> To do: Return each line below holding the string "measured".

> Data extract:
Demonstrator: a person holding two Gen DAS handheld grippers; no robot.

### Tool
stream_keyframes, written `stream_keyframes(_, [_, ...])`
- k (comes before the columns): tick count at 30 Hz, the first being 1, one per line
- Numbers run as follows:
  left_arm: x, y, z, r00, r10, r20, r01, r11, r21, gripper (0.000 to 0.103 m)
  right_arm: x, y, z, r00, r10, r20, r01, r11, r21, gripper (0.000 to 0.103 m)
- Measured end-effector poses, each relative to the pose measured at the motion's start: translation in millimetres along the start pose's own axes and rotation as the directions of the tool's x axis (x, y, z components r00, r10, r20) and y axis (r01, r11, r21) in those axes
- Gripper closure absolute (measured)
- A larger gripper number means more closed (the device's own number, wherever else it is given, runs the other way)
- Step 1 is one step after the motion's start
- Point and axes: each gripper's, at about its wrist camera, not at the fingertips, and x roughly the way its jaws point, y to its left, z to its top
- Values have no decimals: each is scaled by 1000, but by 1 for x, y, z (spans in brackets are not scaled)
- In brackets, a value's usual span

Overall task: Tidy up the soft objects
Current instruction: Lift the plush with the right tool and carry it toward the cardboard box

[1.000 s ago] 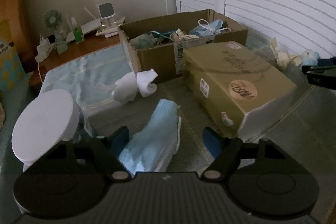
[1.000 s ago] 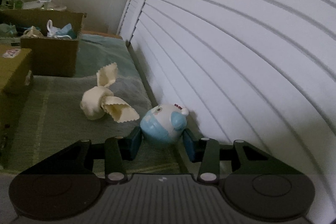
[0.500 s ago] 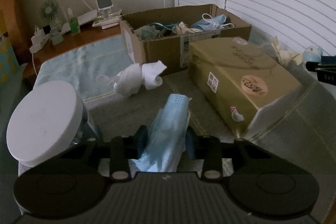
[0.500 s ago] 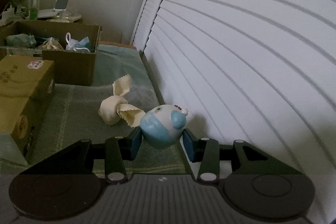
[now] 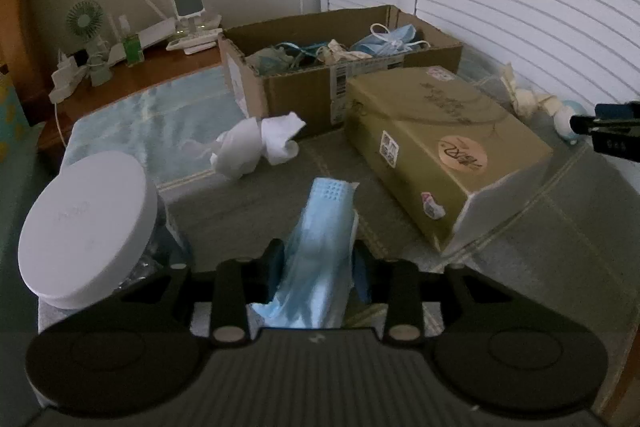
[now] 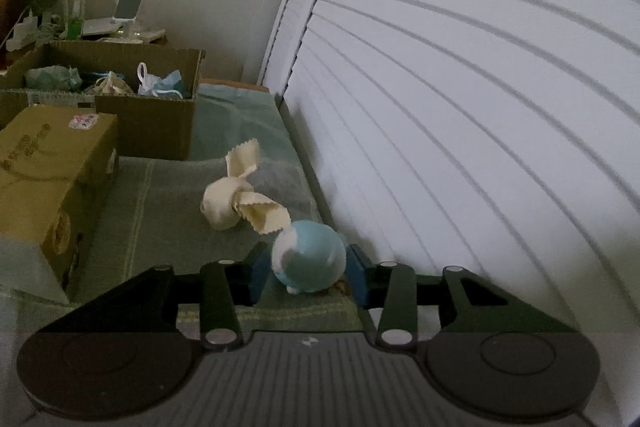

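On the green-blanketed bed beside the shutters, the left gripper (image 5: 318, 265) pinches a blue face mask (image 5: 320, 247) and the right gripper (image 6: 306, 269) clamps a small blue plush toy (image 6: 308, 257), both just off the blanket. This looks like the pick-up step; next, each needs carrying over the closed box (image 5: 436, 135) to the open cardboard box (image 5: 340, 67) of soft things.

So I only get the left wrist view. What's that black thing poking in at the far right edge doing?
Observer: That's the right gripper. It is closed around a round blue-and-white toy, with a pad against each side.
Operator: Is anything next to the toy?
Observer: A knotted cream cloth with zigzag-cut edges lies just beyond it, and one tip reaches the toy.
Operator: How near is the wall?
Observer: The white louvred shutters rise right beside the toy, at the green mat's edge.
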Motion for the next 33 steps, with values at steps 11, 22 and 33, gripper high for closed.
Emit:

> Your response:
- Measured end-effector poses, each relative to the pose measured at the motion's start: translation in millimetres along the start pose's own axes and rotation as the directions of the tool's x axis (x, y, z components r00, r10, r20) and y axis (r01, r11, r21) in those axes
- Gripper closure absolute (measured)

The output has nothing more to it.